++++ SOURCE MATERIAL ++++

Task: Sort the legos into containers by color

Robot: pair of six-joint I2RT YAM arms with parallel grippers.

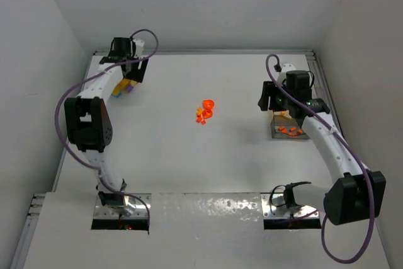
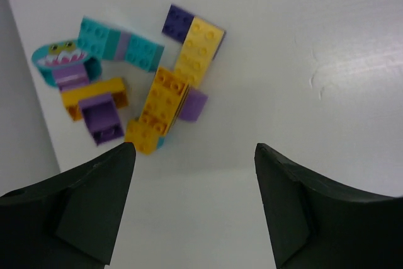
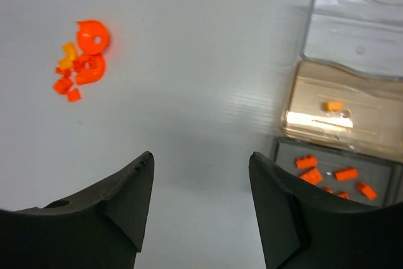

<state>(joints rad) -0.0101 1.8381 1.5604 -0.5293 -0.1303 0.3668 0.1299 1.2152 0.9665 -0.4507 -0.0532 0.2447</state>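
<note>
I am standing by the table (image 1: 189,162), and the left gripper (image 2: 195,155) is hanging over its far left corner with its two fingers spread wide apart. Just beyond the fingertips a cluster of legos (image 2: 151,92) is lying on the white surface. They are yellow, purple and teal bricks, and several of them are stuck together. One teal curved piece (image 2: 60,58) with a printed mouth full of teeth is sitting at the left side of this group.

The right gripper (image 3: 201,159) is hovering near the right edge of the table, and its claw is also standing wide. The containers (image 3: 343,111) are resting close to that right edge, near the gripper. In the right wrist view they are appearing as clear bins in a row. The bin with the brownish bottom is holding a single small orange brick (image 3: 334,106), and the bin nearest to the gripper is holding several orange bricks (image 3: 334,174).

A heap of orange legos (image 3: 82,67) is lying around the middle of the table, a little toward the far edge and well apart from the containers. Two bigger rounded pieces are sitting there among small ones.
</note>
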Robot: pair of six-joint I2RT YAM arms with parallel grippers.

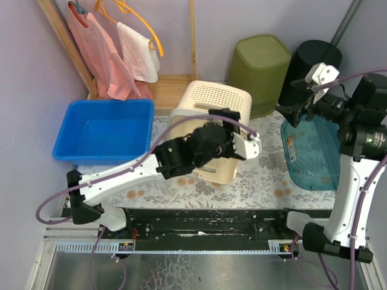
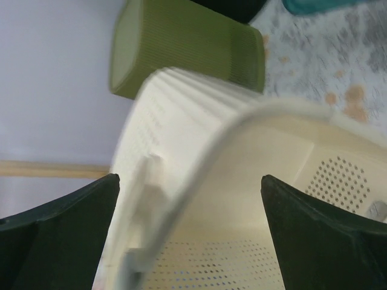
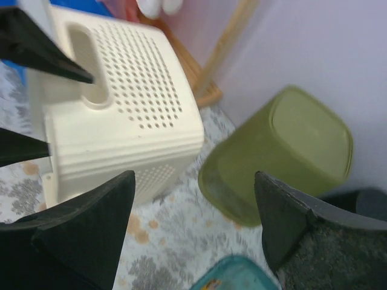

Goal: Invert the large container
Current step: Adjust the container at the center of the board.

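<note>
The large container (image 1: pixel 217 99) is a cream perforated basket lying tipped on its side on the flowered table cover, its open mouth towards the arms. My left gripper (image 1: pixel 245 136) is at the basket's near rim. In the left wrist view the jaws (image 2: pixel 190 181) stand wide open astride the rim (image 2: pixel 199 121), with gaps on both sides. My right gripper (image 1: pixel 302 93) hangs open and empty in the air to the right of the basket (image 3: pixel 133 109). Between the right gripper's fingers (image 3: pixel 193 178) there is only table cover.
An upturned green bin (image 1: pixel 260 63) and a black bin (image 1: pixel 314 60) stand behind and to the right of the basket. A teal tray (image 1: pixel 311 151) lies at the right, a blue tub (image 1: pixel 103 130) at the left. Cloths on hangers (image 1: pixel 115 54) hang at the back left.
</note>
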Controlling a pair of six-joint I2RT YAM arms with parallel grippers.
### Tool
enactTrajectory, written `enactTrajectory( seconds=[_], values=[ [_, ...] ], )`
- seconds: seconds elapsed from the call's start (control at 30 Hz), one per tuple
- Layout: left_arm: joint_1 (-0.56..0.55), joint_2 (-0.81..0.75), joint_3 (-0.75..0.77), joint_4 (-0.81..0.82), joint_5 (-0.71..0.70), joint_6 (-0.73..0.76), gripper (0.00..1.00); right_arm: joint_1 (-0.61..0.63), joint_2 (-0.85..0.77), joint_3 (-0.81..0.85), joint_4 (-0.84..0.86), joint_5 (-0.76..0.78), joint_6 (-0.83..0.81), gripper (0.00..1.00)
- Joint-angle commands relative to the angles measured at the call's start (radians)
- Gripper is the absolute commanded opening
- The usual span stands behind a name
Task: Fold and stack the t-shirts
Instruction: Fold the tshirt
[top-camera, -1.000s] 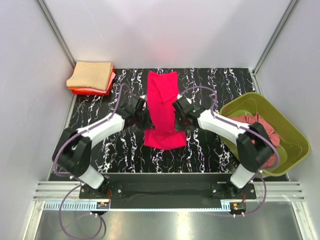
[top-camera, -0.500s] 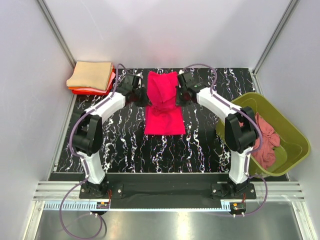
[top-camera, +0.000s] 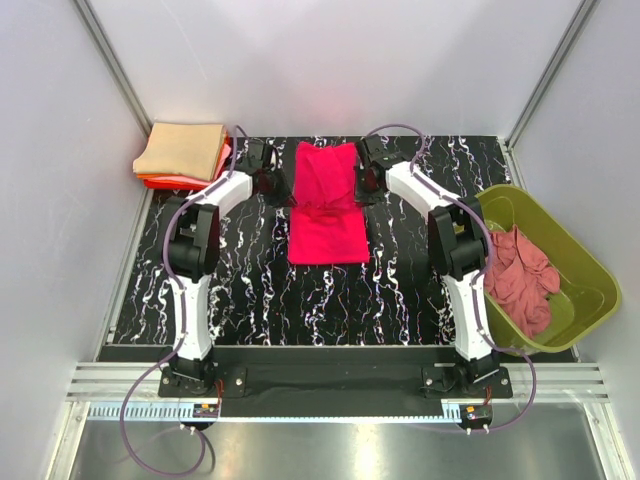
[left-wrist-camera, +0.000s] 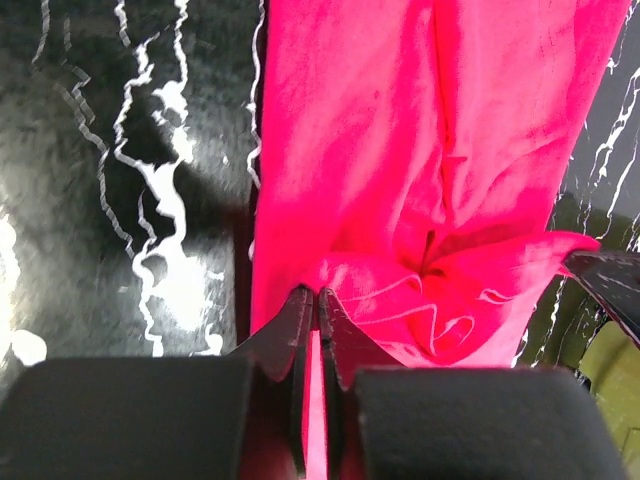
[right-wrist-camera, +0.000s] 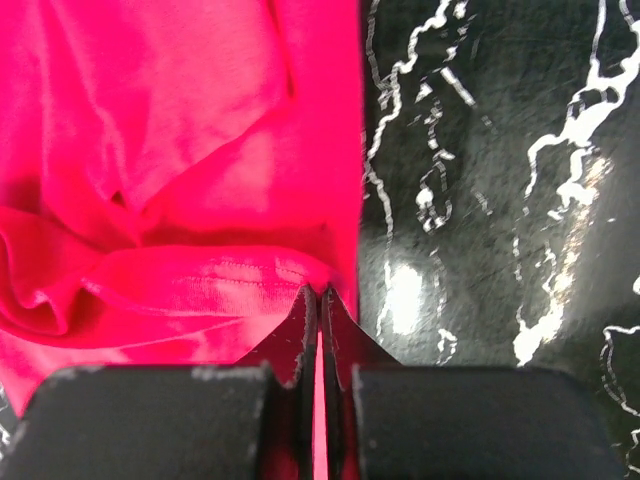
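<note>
The crimson-pink t-shirt (top-camera: 325, 215) lies on the black marbled table (top-camera: 220, 280) as a narrow strip, with its near part doubled over toward the back. My left gripper (top-camera: 283, 188) pinches the folded hem at the shirt's left edge. In the left wrist view its jaws (left-wrist-camera: 318, 293) are shut with crimson-pink t-shirt (left-wrist-camera: 400, 150) cloth between them. My right gripper (top-camera: 362, 188) holds the matching corner on the right edge, shut (right-wrist-camera: 320, 290) on the crimson-pink t-shirt (right-wrist-camera: 180, 130). A stack of folded t-shirts (top-camera: 182, 155), tan on top with orange-red beneath, sits at the back left.
An olive-green tub (top-camera: 575, 255) stands at the right edge of the table with a crumpled dusty rose t-shirt (top-camera: 520, 275) inside. Both arms are stretched far toward the back. White walls and metal posts close in the back and the sides.
Both grippers have carried the shirt's near hem away from the arm bases toward the back, doubling the shirt over itself. The arms have stretched out.
</note>
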Motion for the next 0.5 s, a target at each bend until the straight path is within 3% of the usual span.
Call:
enactTrajectory(
  seconds=[0.0,0.07,0.2,0.3,0.47],
  values=[
    [0.01,0.015,0.069,0.026,0.049,0.029,0.1,-0.017,0.019,0.083,-0.023,-0.001,-0.013,0.01],
    [0.011,0.021,0.085,0.025,0.045,0.038,0.11,-0.024,0.025,0.106,-0.032,-0.001,-0.01,0.04],
    [0.022,0.033,0.108,0.014,0.031,0.055,0.26,-0.032,0.048,0.144,-0.044,0.013,-0.008,0.1],
    [0.051,0.007,0.114,0.002,0.028,0.072,0.27,-0.038,0.055,0.187,-0.063,0.019,-0.022,0.23],
    [0.065,-0.106,0.064,-0.049,-0.06,0.107,0.43,-0.041,0.022,0.203,-0.132,-0.004,-0.03,0.3]
  ],
)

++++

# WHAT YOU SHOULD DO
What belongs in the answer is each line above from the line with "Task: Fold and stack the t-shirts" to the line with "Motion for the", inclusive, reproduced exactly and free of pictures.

# ANSWER AREA
Task: Fold and stack the t-shirts
Instruction: Fold the tshirt
[top-camera, -1.000s] 
[top-camera, -0.500s] 
[top-camera, +0.000s] 
[left-wrist-camera, +0.000s] 
[right-wrist-camera, +0.000s] 
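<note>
The crimson-pink t-shirt (top-camera: 325, 215) lies on the black marbled table (top-camera: 220, 280) as a narrow strip, with its near part doubled over toward the back. My left gripper (top-camera: 283, 188) pinches the folded hem at the shirt's left edge. In the left wrist view its jaws (left-wrist-camera: 318, 293) are shut with crimson-pink t-shirt (left-wrist-camera: 400, 150) cloth between them. My right gripper (top-camera: 362, 188) holds the matching corner on the right edge, shut (right-wrist-camera: 320, 290) on the crimson-pink t-shirt (right-wrist-camera: 180, 130). A stack of folded t-shirts (top-camera: 182, 155), tan on top with orange-red beneath, sits at the back left.
An olive-green tub (top-camera: 575, 255) stands at the right edge of the table with a crumpled dusty rose t-shirt (top-camera: 520, 275) inside. Both arms are stretched far toward the back. White walls and metal posts close in the back and the sides.
Both grippers have carried the shirt's near hem away from the arm bases toward the back, doubling the shirt over itself. The arms have stretched out.
</note>
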Motion for the next 0.5 s, a target at each bend until the straight path is within 3% of the usual span.

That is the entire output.